Nature-based solutions fail when they ignore complexity. Companies that create vast monocultural tree farms destroy native species; draining peatlands to cut methane releases huge amounts of CO₂. The risks and trade-offs disappear, however, when local people become the driving force behind restoration.
Human livelihoods as the engine of restoration
Time and again, Crowther wrote, restoration becomes truly sustainable when it improves the livelihoods and wellbeing of the people who live on the land. Intrinsically motivated communities become an integrated part of a natural feedback loop that gathers momentum. In Iberá, ecotourism created a “restoration economy” employing rangers, chefs, hosts, wildlife trackers and guides. In Saseri, northern India, strategic soil management and tree restoration trap water to improve yields for more than 1,200 farmers. Farmers there moved away from intensive methods that damaged soil during the Green Revolution, adopting agroforestry that combines trees with crops to combat erosion, reverse soil carbon depletion and increase resilience to climate shocks.
A thousand kilometres to the south-west, in Gujarat, Indigenous women are restoring mangroves to protect 12 coastal villages from erosion while improving fisheries, crops and livestock.

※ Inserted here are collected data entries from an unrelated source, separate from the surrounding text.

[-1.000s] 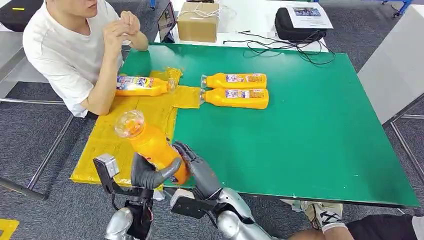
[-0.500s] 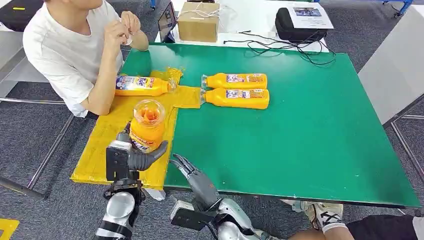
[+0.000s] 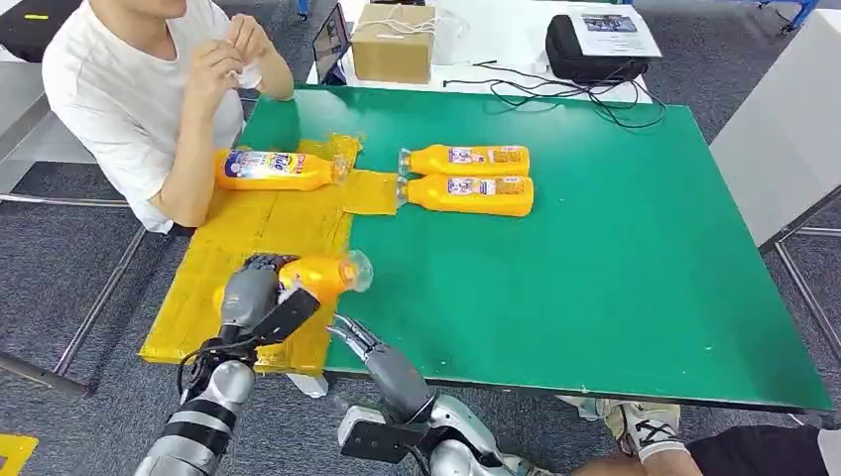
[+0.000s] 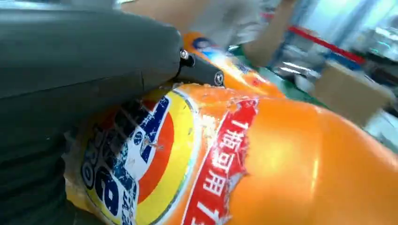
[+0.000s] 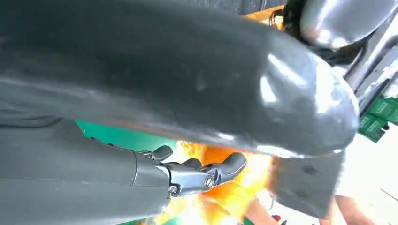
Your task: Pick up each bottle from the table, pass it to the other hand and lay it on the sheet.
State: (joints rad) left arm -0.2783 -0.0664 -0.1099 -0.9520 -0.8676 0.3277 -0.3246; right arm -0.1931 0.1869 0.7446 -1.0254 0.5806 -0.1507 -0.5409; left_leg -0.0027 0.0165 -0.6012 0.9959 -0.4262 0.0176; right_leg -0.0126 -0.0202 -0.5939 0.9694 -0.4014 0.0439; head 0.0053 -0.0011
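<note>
1. Green table (image 3: 615,258) carries a yellow sheet (image 3: 248,238) along its left side, with a person (image 3: 129,99) seated at the far left.
2. The left hand (image 3: 260,297) wraps its fingers around an orange bottle (image 3: 322,275), tilted on its side over the sheet's near right part.
3. The right hand (image 3: 369,352) hovers at the near edge, fingers spread, holding nothing.
4. One bottle on the sheet (image 3: 273,170) lies far left; two more bottles (image 3: 466,178) lie on the green surface.
</note>
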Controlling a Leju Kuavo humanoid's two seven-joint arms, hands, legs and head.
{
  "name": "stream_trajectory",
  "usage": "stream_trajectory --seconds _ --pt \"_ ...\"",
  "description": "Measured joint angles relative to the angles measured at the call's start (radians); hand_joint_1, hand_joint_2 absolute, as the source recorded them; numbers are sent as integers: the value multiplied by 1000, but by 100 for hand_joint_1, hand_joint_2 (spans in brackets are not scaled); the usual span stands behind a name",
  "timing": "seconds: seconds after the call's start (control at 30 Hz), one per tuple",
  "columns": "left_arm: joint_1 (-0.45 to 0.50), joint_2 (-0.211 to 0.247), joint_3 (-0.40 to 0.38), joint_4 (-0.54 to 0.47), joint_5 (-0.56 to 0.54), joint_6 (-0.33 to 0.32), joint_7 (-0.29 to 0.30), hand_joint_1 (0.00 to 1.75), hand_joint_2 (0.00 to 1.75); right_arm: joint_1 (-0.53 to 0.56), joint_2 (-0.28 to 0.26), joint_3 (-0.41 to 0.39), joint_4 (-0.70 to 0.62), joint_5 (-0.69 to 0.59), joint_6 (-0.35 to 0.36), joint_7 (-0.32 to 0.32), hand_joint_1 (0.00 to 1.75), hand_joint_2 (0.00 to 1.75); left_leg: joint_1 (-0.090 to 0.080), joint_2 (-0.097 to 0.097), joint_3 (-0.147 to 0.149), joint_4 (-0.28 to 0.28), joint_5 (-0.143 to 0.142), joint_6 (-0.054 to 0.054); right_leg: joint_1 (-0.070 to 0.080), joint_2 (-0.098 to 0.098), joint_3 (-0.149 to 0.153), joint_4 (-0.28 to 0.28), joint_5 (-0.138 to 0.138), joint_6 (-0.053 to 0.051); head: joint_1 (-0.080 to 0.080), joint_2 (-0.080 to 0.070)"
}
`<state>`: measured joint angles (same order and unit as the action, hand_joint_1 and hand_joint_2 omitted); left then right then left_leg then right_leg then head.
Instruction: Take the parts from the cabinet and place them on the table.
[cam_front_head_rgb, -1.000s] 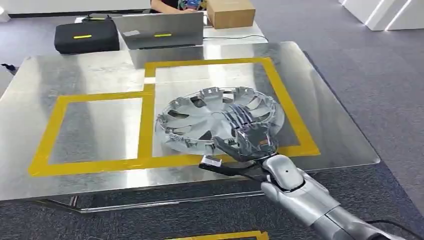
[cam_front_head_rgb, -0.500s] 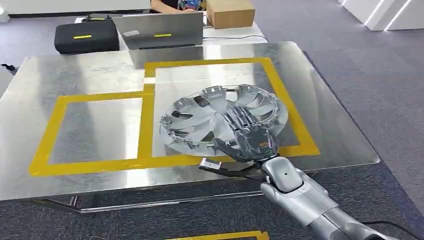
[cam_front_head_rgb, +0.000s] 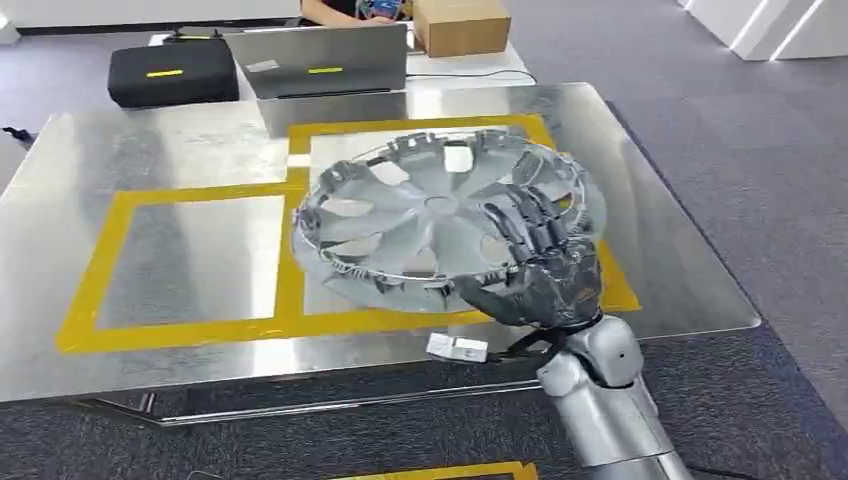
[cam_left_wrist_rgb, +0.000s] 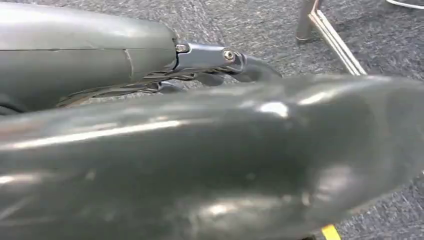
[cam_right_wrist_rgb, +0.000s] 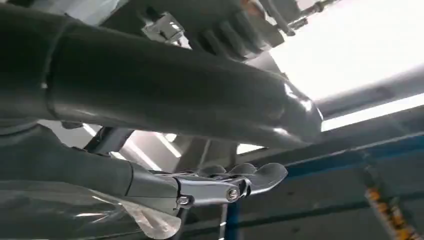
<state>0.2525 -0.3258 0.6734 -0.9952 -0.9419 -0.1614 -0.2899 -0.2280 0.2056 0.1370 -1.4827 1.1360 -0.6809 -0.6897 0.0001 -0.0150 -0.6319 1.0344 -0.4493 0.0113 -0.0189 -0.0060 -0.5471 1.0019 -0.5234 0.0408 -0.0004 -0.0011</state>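
The right hand holds the round silver plastic wheel cover at its rim, at about four o'clock on the disc, with dark fingers spread across the inner face and the thumb seemingly under the edge. The cover is tilted, its far rim raised over the shiny metal surface, and whether its near edge touches the metal cannot be told from the head view. It hangs over the right-hand rectangle of yellow tape, which lies at about two o'clock from the centre of the surface.

The step in hand appears to be the placing: the part is out of the cabinet and carried over its marked bay, not yet laid flat. The next move, as I judge it, calls for lowering the wrist so the disc levels and settles inside the tape border, then parting the fingers and drawing the hand out toward the near edge at six o'clock without dragging the rim along.

The left hand appears in its own wrist view as a blurred grey mass over carpet; whether it is spread or closed cannot be told.
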Motion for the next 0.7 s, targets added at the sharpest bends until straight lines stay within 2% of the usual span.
stream_trajectory --seconds 0.23,0.43,0.7 --pt "6 7 -21 -3 5 0 1 0 0 10 38 -58 -61 -18 0 -3 0 0 -1 0 0 0 0 0 -1 1 0 0 0 0 0 0" --pt "21 22 -60 -3 35 10 3 0 0 27 42 -72 -168 -114 0 -3 0 0 -1 0 0 0 0 0 -1 2 0 0 0 0 0 0" --pt "22 38 -97 -3 73 23 24 0 0 22 41 -78 -206 -127 0 -5 0 0 0 0 0 0 0 0 0 1 0 0 0 0 0 0"
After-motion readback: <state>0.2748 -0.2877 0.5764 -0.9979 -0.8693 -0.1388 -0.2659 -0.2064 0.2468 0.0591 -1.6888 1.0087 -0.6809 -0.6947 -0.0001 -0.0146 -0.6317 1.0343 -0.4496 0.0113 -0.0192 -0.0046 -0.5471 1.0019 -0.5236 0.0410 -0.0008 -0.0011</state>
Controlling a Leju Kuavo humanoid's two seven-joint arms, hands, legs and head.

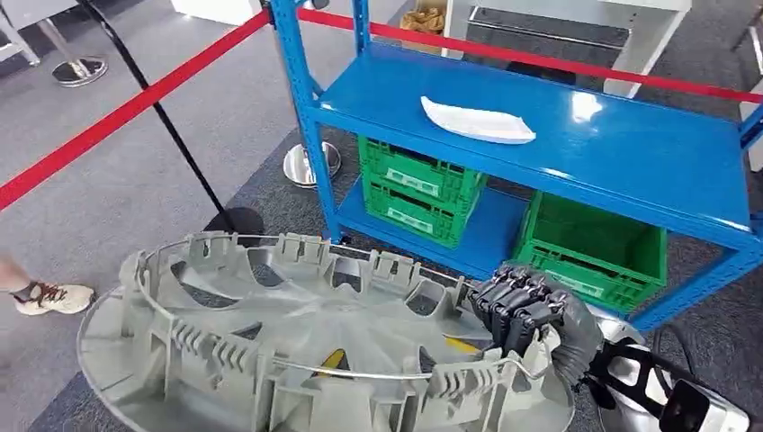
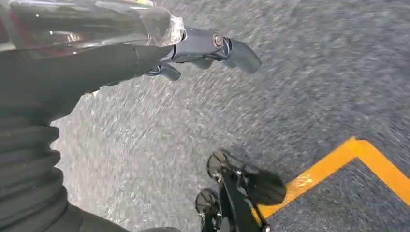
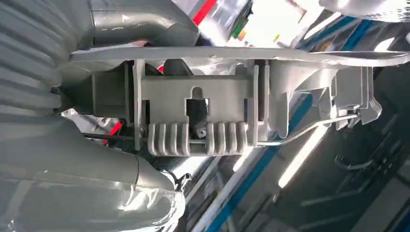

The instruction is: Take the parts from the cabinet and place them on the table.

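Blue shelf (image 1: pixel 576 135) ahead | right robot hand (image 1: pixel 520 304) grips hubcap (image 1: pixel 315 342) rim

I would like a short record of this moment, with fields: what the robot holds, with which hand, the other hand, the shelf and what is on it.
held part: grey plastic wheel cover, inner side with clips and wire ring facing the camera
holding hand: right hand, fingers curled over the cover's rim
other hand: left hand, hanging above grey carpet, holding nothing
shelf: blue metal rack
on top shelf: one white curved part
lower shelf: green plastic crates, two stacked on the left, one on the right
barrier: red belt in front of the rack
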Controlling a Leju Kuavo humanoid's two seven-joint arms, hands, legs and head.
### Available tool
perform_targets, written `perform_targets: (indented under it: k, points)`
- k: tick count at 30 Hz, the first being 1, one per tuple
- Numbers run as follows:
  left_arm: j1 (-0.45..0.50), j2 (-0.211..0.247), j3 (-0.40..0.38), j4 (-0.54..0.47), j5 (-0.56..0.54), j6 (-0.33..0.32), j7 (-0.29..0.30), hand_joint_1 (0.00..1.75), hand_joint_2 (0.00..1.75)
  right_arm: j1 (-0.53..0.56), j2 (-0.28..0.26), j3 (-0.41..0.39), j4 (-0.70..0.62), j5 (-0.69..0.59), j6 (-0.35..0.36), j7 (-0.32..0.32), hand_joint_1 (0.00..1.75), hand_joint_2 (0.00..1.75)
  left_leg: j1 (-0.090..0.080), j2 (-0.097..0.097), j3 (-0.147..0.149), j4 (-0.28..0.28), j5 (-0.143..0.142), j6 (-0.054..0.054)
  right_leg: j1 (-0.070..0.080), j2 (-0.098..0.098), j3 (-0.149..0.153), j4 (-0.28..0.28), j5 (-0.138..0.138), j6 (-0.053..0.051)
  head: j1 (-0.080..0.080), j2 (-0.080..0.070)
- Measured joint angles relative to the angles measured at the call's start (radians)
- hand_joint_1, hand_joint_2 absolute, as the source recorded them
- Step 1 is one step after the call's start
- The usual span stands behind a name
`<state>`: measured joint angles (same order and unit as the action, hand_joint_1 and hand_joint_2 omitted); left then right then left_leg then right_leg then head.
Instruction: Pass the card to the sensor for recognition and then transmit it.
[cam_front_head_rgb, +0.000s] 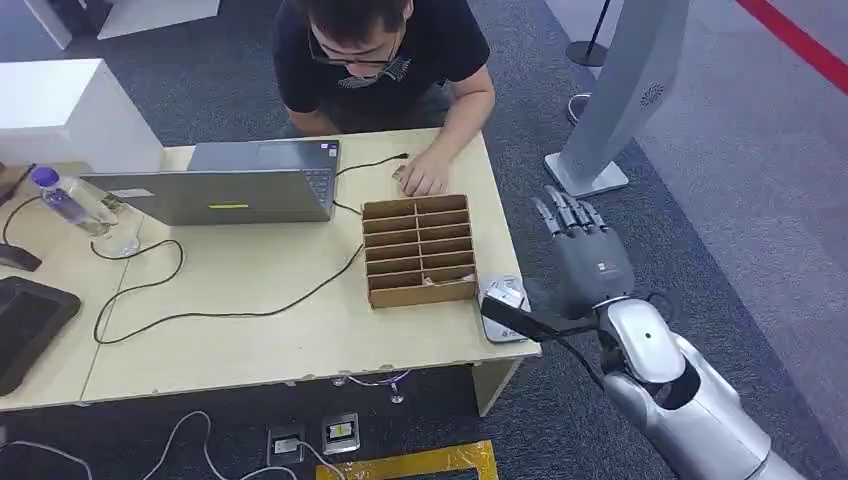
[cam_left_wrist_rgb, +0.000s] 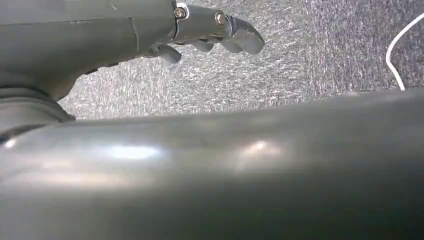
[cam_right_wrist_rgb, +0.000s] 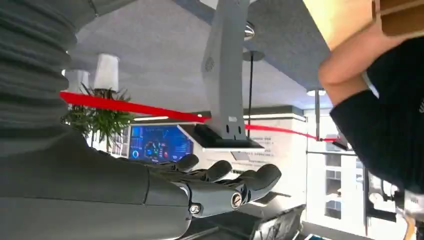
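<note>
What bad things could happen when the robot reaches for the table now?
1. The right hand hovers open beside the table edge, near the cardboard divider box; a sideways reach might knock it.
2. A person's hand rests just behind the box and could get bumped.
3. The small device sits at the corner and might get pushed off.

The pale wooden table (cam_front_head_rgb: 250, 330) bore a brown cardboard divided box (cam_front_head_rgb: 419, 249), silver laptop (cam_front_head_rgb: 225, 185) and purple-capped clear bottle (cam_front_head_rgb: 70, 203).
</note>
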<state>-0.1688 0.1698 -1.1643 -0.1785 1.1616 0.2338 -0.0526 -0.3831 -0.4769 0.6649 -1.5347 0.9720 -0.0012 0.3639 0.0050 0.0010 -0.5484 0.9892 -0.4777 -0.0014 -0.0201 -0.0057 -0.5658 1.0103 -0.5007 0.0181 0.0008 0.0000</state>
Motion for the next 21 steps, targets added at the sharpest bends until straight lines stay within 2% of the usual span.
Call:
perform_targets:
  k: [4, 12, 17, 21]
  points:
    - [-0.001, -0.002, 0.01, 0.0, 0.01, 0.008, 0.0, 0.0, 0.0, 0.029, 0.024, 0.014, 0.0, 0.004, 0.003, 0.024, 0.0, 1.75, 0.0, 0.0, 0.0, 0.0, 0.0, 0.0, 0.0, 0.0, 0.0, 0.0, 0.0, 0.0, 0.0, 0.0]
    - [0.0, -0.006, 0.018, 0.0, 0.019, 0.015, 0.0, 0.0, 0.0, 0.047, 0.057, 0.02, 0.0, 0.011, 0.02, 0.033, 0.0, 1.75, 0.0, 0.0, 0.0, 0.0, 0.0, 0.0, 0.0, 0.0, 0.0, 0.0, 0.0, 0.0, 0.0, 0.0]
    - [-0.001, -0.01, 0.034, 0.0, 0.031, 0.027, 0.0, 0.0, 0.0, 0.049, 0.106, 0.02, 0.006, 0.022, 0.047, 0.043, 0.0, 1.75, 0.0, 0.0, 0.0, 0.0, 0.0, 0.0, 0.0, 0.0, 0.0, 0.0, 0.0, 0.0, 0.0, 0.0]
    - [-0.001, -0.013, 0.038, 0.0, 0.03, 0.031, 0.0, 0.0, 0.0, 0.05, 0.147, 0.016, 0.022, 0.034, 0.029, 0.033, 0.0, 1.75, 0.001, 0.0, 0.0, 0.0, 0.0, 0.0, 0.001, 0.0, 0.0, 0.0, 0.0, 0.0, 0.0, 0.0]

These “bioshields” of salt-resistant species act as natural defences against storm surges and saline winds. The work provides wages and strengthens local governance in what Crowther described as a “community-driven response to climate change”. The Green Brigade, involving more than 18,000 women, has transformed them into ecological leaders. Mangroves are exceptionally efficient carbon sinks, storing far more carbon per acre than tropical forests, and the community-led initiatives have attracted international funding and influenced India’s MISHTI programme.
The Restor.eco platform, which Crowther co-founded and which won the Earthshot Prize, now supports over 200,000 community-led restoration projects globally, distributing more than $11 million annually to local initiatives. Crowther’s own research – which estimated 3.04 trillion trees globally, a nearly 50% decline since the agricultural revolution and a loss of about 10 billion trees each year – identified 0.9 billion hectares of land where trees could naturally grow, offering the potential to capture over 205 gigatonnes of carbon if that land were protected. But the real power, he argued, lies in directing “a tiny fraction of our collective attention and wealth – perhaps less than 1% of global GDP” towards rural land stewards.
Crowther emphasised that protecting soil communities is equally vital, because warming soils release carbon that accelerates climate change. The emotional dimension should not be dismissed: as nature bounces back, it revives hope, joy and inspiration – responses that, in themselves, can generate feedback loops for future restoration. He concluded that remarkable innovation or great sacrifice is not required. “We just need to allow a tiny fraction of our collective attention and wealth to flow towards these rural land stewards, supporting their ongoing efforts.”